Ideally, at least 30 minutes, three times per week, should be spent on flexibility training. But even a mere five minutes of stretching at the end of an exercise session is better than nothing to reduce potential muscle soreness. And all aerobic activity should be followed by at least a few minutes of stretching.

Stretch for Success
Before stretching, take a few minutes to warm up, as stretching cold muscles may increase your chances for injury. Begin with a simple, low-intensity warm-up, such as easy walking while swinging the arms in a wide circle. Spend at least five to 10 minutes warming up prior to stretching. The general recommendation for people starting an exercise program is to perform gentle dynamic-type stretches before a workout and static stretches after exercise.

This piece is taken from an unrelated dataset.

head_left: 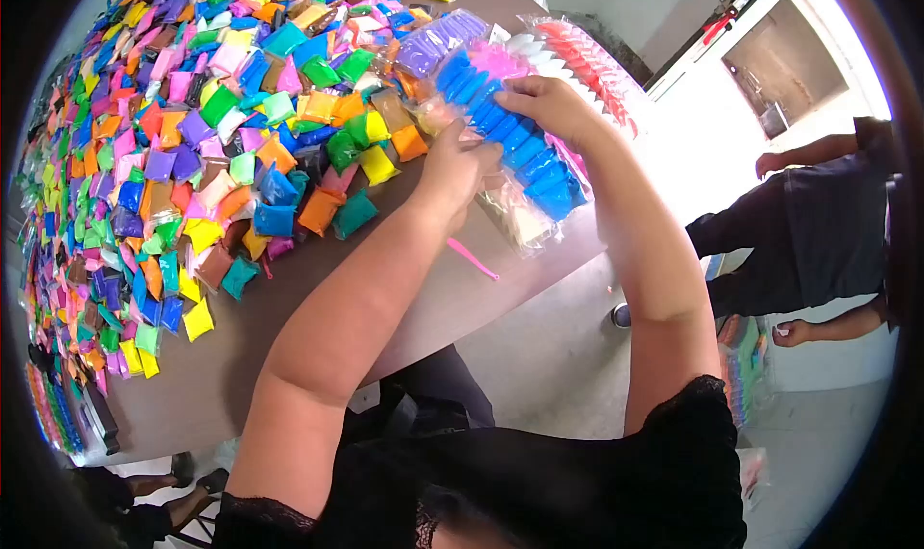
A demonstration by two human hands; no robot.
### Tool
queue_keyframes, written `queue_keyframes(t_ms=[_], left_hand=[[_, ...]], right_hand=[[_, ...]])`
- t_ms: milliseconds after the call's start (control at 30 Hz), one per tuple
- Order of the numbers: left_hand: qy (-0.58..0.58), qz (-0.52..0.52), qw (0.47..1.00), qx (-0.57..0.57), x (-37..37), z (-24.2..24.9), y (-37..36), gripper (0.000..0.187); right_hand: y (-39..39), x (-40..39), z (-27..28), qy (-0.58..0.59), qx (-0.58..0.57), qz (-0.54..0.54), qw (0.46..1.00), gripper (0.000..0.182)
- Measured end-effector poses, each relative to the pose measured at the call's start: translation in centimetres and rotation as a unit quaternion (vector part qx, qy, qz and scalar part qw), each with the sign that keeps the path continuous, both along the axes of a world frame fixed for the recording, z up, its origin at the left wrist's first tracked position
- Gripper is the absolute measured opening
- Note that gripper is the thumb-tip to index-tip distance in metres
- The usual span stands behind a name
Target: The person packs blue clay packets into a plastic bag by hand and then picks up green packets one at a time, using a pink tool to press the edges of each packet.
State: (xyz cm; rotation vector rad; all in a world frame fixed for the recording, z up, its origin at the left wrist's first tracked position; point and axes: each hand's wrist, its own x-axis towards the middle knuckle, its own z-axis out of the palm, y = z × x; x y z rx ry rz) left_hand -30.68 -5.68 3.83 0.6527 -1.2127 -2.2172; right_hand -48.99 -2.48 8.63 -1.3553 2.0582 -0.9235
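A long row of blue packets [549, 169] in clear plastic lies slantwise near the table's right edge, over other bagged rows. My right hand [549, 106] is bent over its upper part, fingers closed on the plastic. Just left of the row is my left hand [457, 169], its fingers curled together beside the blue packets; what they pinch is hidden. Under and around the row show a pale cream bag [513, 224] and a pink bag [498, 60]. A purple bag [441, 44] lies beyond my left hand.
A big heap of small colourful packets [221, 135] covers the table's left and far side. White packets [539, 53] and red ones [587, 63] lie at the far right. A pink stick [473, 259] rests on the tabletop [385, 299]. A person in dark clothes [818, 222] stands to the right.
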Motion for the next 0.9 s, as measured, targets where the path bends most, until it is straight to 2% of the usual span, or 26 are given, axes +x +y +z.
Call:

Follow these tips to get the most out of your flexibility training:

  • Before stretching, take a few minutes to warm up. Stretching cold muscles may increase your chances for injury. Muscles stretch more easily when they are warm. If you are unable to stretch at the end of a workout session, try performing the stretches after a hot bath or shower.
  • Take a deep breath and slowly exhale as you gently stretch the muscle to a point of tension. Avoid holding your breath. Focus on maintaining a smooth and steady breathing pattern while you stretch. Don’t hold your breath during the stretch. Continue to breathe normally.
  • Hold the stretch for 15 to 30 seconds, relax and then repeat the stretch two to four more times. Take your time. Try holding the stretch for 10-30 seconds, releasing and then repeating the stretch before moving on to the next exercise.
  • Avoid bouncing or jerking movements. Static stretching (holding the stretch) is an efficient means for improving flexibility, and the risk of overstretching or injuring the muscle is relatively low with this stretching technique.
  • “No pain, no gain” is simply not true. Stretching shouldn’t hurt. Stretch to the point of mild discomfort. Try to find a balance of ease andeffort in every stretch. Don’t strain or push a muscle too far. If a stretch hurts, ease up.
  • Dynamic stretches are more advanced and often more efficient and effective. However dynamic stretching has a higher risk of injury if not performed correctly and should be instructed by a qualified professional.

 

Golgi Tendon Organ (GTO) and Muscle Spindle
To keep muscles safe and healthy, we need to have a good understanding of the body’s most basic underlying structural components and how they work together, as this knowledge provides the foundation for effective exercise instruction. Two of these components—Golgi tendon organ (GTO) and muscle spindle—belong to the nervous system and function to influence movement.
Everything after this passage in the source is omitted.